- _RECORDED INFORMATION_:

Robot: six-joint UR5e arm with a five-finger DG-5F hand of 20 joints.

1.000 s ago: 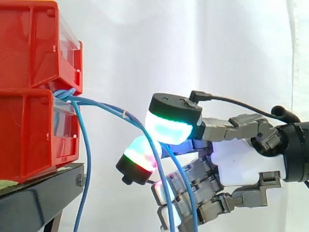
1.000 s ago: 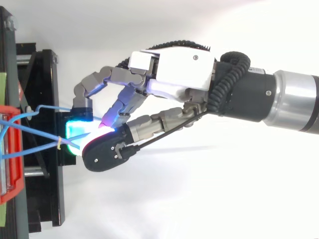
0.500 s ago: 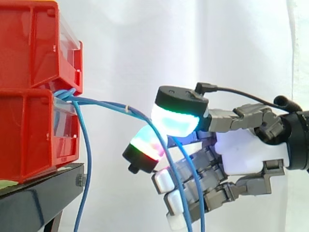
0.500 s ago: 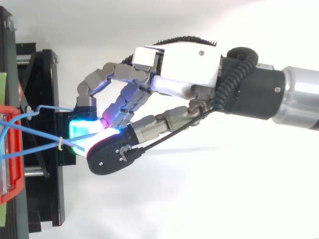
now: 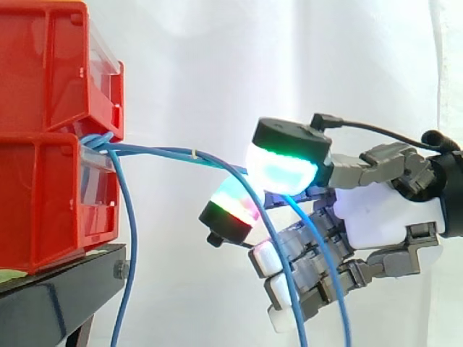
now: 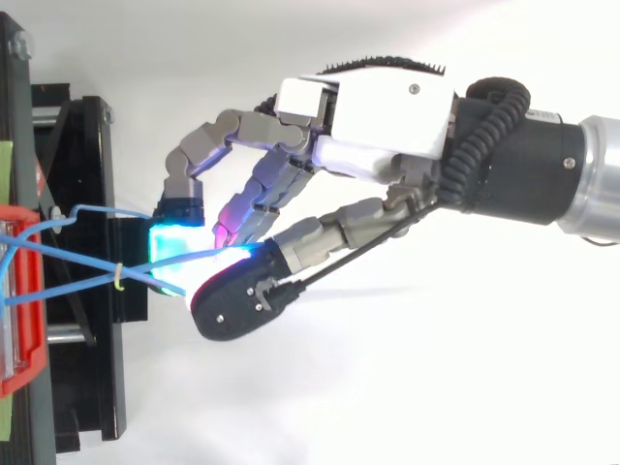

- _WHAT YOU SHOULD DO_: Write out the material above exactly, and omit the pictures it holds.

- _SOLUTION TO THIS PROBLEM_:
Robot: six-joint UR5e arm with a five-finger DG-5F hand of 20 joints.

1.000 s ago: 
1.000 s ago: 
0.500 s ago: 
0.500 s ago: 
now: 
now: 

The answer is complete, and the exercise is done.